"The word genocide has a meaning and the word genocide must be qualified by jurists and not by politicians."

French President Emmanuel Macron reaffirmed, on Wednesday April 14, his refusal to qualify the Russian operation in Ukraine as genocide against the Ukrainians, while recalling his commitment "from day one alongside Ukraine".

The day before, the American president had called Vladimir Putin a "dictator" who "commits genocide on the other side of the world".

An exit that he later qualified, explaining that it was up to international justice to decide.

How did this issue become a point of contention between Western powers opposed to the Russian invasion of Ukraine?

 "Industrial planning"

Legally qualified in 1948 following the Holocaust by a United Nations convention, genocide is defined as a crime "committed with the intention of destroying, in whole or in part, a national, ethnic, racial or religious group".

Three cases of genocide that have been prosecuted and condemned by international tribunals: the genocide of the Jews by the Nazis during the Second World War, that of the Tutsis in Rwanda by the Hutu authorities in 1994, and that of civilians Bosnian Muslims in Srebrenica, Bosnia and Herzegovina, in 1995.

States also have the possibility of passing laws to recognize genocides nationwide, as is the case in France for the Armenian genocide committed by the Ottoman Empire from 1915.

The massacres recognized as genocides have in common that there was "industrial planning", explains Gauthier Rybinski, international columnist at France 24. "Whether with the Wannsee conference for the Nazis, or the radio des Mille Hills in Rwanda, we find traces of this will."

Debate around the Russian "intention"

At the beginning of April, five weeks after the start of the war in Ukraine, the Russian withdrawal from the suburbs of kyiv marks a new stage in horror.

Ukrainian President Volodymyr Zelensky then goes to the town of Boutcha, where the bodies of civilians litter the streets.

"These are war crimes, and they will be recognized by the world as genocide," he said, using this term for the first time against Moscow.

Bodies of Boutcha residents lie on a street in the city that Ukrainians recaptured from Russian forces, April 2, 2022. Zohra Bensemra, Reuters

Since that statement, debate has raged among kyiv's allies over whether Russia knowingly planned the destruction of the Ukrainian people.

“It is increasingly clear that Putin is trying to sweep away the very idea that one can be Ukrainian”, affirms for his part Joe Biden.

A position shared by Canadian Prime Minister Justin Trudeau said it was "absolutely correct" to use the term genocide to describe Russia's actions in Ukraine.

On the other side of the Atlantic, Emmanuel Macron and Olaf Scholz refute this term, warning their allies against an escalation of words vis-à-vis Russia, which they consider dangerous.

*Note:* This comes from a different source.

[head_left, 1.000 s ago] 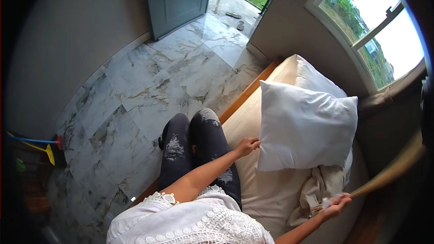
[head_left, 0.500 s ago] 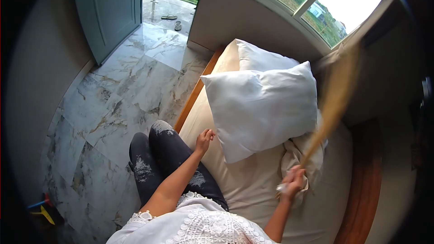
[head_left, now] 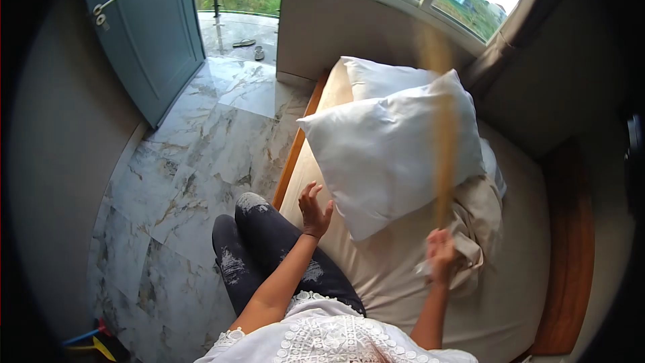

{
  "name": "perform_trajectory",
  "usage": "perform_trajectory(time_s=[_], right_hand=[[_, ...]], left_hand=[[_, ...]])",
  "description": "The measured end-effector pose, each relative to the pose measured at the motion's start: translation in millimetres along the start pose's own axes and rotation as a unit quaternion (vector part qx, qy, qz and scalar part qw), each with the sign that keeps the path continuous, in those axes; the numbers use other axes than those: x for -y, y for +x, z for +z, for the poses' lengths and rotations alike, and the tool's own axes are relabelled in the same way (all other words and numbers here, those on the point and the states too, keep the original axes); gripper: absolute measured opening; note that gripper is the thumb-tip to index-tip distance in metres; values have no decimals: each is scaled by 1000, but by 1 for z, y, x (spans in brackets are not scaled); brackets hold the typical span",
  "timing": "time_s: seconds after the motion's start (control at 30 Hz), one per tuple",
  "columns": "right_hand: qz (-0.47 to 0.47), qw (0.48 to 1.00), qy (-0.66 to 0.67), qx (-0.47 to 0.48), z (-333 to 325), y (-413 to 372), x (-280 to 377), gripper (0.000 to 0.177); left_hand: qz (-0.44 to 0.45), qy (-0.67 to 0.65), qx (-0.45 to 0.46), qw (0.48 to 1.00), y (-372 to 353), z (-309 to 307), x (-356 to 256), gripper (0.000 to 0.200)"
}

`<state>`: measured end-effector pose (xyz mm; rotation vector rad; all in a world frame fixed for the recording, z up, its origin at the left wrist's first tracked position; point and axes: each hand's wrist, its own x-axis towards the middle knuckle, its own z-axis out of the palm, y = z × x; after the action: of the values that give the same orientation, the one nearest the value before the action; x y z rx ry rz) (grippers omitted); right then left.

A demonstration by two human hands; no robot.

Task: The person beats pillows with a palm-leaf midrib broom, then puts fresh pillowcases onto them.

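The straw-coloured broom [head_left: 445, 161] is in the right hand [head_left: 441, 252], its long blurred bristles reaching across the front white pillow [head_left: 383, 154] toward the window wall; whether they touch the fabric cannot be told. The right fingers are curled shut around the handle end, which looks like the sound hold: a firm fist there, with a loose wrist, should let the bristles land flat along the cushioned surface rather than dig in at their tips. The left hand [head_left: 314, 210] is held with its fingers parted and curved, beside the pillow's near left edge, apparently gripping nothing. That is a sensible place for it, out of the broom's line; if the pillow skids, a light pinch on the near corner would steady it, provided the knuckles lie well outside the stroke. The front pillow overlaps the rear white pillow [head_left: 379, 81], so it probably sits a little unevenly, and moderate, even strokes suit it better than hard ones. The crumpled beige cloth [head_left: 480, 215] lies just beside the right hand and could snag the bristles on a low pass. A shorter arc would also spare the gathered curtain [head_left: 504, 50] by the window.
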<state>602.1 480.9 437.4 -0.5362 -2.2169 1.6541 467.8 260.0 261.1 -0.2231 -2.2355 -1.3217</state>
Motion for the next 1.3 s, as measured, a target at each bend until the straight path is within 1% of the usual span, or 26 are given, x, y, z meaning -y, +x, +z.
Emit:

"We have sent magistrates, gendarmes to help Ukraine document these war crimes," explained the French president on Wednesday, who considers the use of the term "genocide" premature.

Protect the procedure

On March 2, the prosecutor of the International Criminal Court (ICC), the Briton Karim Khan, announced the opening of an investigation into the situation in Ukraine.

This institution based in The Hague was created in 2002 to try war crimes, crimes against humanity, genocide and more recently crimes of aggression.

But for the time being, the investigation in Ukraine seems to concern only war crimes.

This term includes all actions committed by combatants against civilian populations, as well as the use of prohibited weapons.

International Criminal Court prosecutor, Britain's Karim Khan, visits a mass grave in Boutcha, on the outskirts of kyiv, on April 13, 2022, where Russia is accused of committing dozens of atrocities against civilians.

© AFP - Fadel Senna

For the international columnist of France 24 Gauthier Rybinski, the prudence of the ICC on the question of the genocide is essential to protect its procedure.

"For the culprits to be judged, the charges must be precise," he explains.

"If the charge of genocide is not retained, a whole procedure falls."

"A genocide is the desire to completely eliminate a population, a group of people", explains French general Jean-Philippe Reiland, head of the Central Office for the fight against crimes against humanity and crimes of hatred (OCLCH), interviewed by AFP.

"It is complicated to consider that one wants to eliminate all Ukrainians based on a village or a district."

While Russia denies any abuse in Ukraine, kyiv continues its efforts to federate its allies.

The Ukrainian parliament on Thursday adopted a resolution describing the actions of the Russian army in Ukraine as "genocide", calling on parliaments, governments and international organizations to do the same.